* _REQUIRED ACTION_:
Would you transcribe the listing that follows word for word, skipping pictures?

[[ DATASET CONTENT, beginning ]]

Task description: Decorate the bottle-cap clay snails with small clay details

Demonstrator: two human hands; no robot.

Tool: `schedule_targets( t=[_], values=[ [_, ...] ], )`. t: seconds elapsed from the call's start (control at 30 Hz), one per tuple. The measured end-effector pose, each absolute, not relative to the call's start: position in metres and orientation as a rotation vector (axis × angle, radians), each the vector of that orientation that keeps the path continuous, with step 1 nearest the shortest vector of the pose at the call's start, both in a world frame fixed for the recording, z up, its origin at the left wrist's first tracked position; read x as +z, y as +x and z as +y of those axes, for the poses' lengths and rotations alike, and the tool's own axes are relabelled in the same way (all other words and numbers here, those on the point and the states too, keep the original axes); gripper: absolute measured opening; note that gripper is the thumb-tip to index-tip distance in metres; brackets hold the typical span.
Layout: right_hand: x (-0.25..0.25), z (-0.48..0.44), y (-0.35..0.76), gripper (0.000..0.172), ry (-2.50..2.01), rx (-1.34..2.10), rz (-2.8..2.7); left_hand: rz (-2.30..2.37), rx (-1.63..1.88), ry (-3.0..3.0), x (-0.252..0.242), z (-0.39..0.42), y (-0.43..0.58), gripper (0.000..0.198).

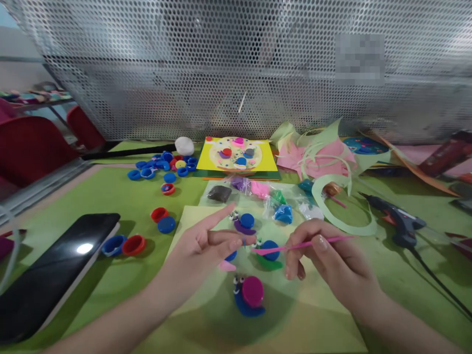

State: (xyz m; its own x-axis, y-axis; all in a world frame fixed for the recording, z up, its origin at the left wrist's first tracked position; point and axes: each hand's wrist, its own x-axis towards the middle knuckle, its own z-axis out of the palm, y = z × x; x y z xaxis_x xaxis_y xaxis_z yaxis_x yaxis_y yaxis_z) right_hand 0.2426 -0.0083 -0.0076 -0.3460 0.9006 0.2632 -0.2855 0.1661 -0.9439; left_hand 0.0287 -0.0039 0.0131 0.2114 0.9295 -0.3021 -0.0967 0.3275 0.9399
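My left hand [210,241] pinches a tiny blue bit of clay [244,242] between thumb and fingertips, index finger stretched out. In my right hand [324,258] is a thin pink modelling tool [302,245], its flat tip close to the blue bit. Beneath the hands, on a pale yellow sheet [206,319], lie several clay snails with bottle-cap shells. One has a magenta cap [252,292] on a blue body; another has a blue cap [271,250] on a green body. A purple-bodied snail [244,223] sits behind them. My left hand partly hides a pink-bodied snail [227,266].
Bags of coloured clay [260,189] lie behind the sheet. A yellow card with a snail-decorated disc [236,157] stands at the back. Blue and red caps [166,224] and a phone [62,265] are left; paper scraps [317,157] and a glue gun [398,221] are right.
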Motion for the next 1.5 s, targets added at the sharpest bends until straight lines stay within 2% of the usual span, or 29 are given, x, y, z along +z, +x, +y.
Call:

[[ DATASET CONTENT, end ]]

* _ANSWER BELOW_:
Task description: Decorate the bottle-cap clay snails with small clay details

Demonstrator: two human hands; no robot.

Tool: `schedule_targets( t=[_], values=[ [_, ...] ], )`. t: seconds elapsed from the call's start (control at 30 Hz), one per tuple. The measured end-effector pose, each absolute, not relative to the call's start: position in metres and orientation as a rotation vector (axis × angle, radians), each the vector of that orientation that keeps the path continuous, with step 1 nearest the shortest vector of the pose at the call's start, both in a world frame fixed for the recording, z up, its origin at the left wrist's first tracked position; read x as +z, y as +x and z as +y of those axes, for the poses' lengths and rotations alike, and the tool's own axes are relabelled in the same way (all other words and numbers here, those on the point and the states too, keep the original axes); gripper: absolute measured opening; note that gripper is the thumb-tip to index-tip distance in metres; brackets hold the typical span.
Layout: right_hand: x (-0.25..0.25), z (-0.48..0.44), y (-0.35..0.76), gripper (0.000..0.172), ry (-2.50..2.01), rx (-1.34..2.10), rz (-2.8..2.7); left_hand: rz (-2.30..2.37), rx (-1.63..1.88), ry (-3.0..3.0), x (-0.252..0.242), z (-0.39..0.42), y (-0.43..0.58), gripper (0.000..0.198).


State: (xyz m; its own x-axis, y-axis; all in a world frame fixed for the recording, z up, its origin at the left wrist's first tracked position; point and axes: each hand's wrist, its own x-axis towards the middle knuckle, its own z-axis out of the palm, y = z × x; x y z xaxis_x xaxis_y xaxis_z yaxis_x yaxis_y yaxis_z) right_hand 0.2426 -0.0083 -0.0076 -0.3460 0.9006 0.2632 -0.2855 0.1661 -0.9439; left_hand 0.0287 -0.0039 0.0131 0.2114 0.9295 -0.3021 -0.0967 0.3275 0.9399
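My left hand [210,241] pinches a tiny blue bit of clay [244,242] between thumb and fingertips, index finger stretched out. In my right hand [324,258] is a thin pink modelling tool [302,245], its flat tip close to the blue bit. Beneath the hands, on a pale yellow sheet [206,319], lie several clay snails with bottle-cap shells. One has a magenta cap [252,292] on a blue body; another has a blue cap [271,250] on a green body. A purple-bodied snail [244,223] sits behind them. My left hand partly hides a pink-bodied snail [227,266].
Bags of coloured clay [260,189] lie behind the sheet. A yellow card with a snail-decorated disc [236,157] stands at the back. Blue and red caps [166,224] and a phone [62,265] are left; paper scraps [317,157] and a glue gun [398,221] are right.
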Motion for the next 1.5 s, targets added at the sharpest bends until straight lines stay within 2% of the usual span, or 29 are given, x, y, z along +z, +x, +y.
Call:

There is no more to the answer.